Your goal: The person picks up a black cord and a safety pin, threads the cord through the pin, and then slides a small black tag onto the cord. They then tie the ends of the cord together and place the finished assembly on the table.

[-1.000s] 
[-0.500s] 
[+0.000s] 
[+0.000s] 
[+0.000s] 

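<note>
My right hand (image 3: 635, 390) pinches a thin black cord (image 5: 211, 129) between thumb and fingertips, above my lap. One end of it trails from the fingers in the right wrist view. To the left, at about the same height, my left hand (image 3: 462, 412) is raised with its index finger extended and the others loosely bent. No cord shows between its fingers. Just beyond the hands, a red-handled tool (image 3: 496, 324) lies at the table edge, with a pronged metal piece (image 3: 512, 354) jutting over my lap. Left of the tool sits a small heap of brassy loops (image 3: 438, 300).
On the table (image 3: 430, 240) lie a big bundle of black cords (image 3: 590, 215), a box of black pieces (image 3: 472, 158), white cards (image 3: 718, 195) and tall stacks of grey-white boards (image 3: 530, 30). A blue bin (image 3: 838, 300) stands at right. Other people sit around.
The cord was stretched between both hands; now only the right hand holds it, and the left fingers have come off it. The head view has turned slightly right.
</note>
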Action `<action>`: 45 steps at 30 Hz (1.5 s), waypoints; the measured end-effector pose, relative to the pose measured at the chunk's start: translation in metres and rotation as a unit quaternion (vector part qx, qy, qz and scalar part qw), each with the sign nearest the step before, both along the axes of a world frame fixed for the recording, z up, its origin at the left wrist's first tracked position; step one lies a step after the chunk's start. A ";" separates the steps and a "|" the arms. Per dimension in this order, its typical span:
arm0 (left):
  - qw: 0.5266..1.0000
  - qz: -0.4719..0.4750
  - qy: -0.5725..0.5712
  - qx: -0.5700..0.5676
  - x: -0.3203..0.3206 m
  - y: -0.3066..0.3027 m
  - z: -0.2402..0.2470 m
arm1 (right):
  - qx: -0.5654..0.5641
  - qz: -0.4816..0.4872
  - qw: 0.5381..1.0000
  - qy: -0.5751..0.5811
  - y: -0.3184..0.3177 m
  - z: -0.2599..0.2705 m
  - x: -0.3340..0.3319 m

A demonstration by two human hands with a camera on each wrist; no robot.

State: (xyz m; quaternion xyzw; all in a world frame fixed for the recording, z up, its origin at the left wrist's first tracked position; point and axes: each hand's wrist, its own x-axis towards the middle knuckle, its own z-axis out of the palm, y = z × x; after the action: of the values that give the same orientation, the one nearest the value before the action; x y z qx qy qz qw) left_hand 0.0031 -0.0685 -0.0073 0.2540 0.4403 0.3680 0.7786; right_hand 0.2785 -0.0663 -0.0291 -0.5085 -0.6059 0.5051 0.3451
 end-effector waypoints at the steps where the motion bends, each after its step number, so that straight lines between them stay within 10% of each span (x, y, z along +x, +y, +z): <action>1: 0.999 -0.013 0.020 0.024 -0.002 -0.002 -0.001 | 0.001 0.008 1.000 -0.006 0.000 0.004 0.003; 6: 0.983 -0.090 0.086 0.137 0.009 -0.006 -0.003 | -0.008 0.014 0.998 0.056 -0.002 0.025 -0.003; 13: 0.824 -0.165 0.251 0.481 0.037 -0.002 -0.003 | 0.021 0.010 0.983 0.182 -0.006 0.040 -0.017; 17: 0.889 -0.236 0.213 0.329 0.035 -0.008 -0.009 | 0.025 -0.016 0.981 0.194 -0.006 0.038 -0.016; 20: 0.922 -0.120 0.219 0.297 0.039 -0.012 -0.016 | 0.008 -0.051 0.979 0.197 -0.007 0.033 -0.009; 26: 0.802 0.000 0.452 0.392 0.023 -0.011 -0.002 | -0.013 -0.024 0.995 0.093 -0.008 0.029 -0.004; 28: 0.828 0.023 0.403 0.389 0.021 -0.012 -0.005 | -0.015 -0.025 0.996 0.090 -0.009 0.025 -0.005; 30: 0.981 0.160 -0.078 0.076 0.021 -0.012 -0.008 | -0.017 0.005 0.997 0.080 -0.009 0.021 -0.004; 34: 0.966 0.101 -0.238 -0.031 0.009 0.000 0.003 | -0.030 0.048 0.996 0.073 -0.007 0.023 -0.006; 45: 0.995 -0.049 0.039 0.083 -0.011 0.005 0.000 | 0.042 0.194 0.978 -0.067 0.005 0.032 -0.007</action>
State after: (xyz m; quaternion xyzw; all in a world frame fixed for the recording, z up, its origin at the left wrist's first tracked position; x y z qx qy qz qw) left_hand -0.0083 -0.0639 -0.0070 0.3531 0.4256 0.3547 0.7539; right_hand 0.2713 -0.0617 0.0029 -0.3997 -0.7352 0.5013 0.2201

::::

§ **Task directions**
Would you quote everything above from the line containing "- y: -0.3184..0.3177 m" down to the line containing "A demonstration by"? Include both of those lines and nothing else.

§ **Answer to this problem**
  - y: -0.3184..0.3177 m
  - z: -0.2599..0.2705 m
  - x: -0.3340..0.3319 m

A demonstration by two human hands with a camera on each wrist; no robot.

Nothing remains to be written for this exercise.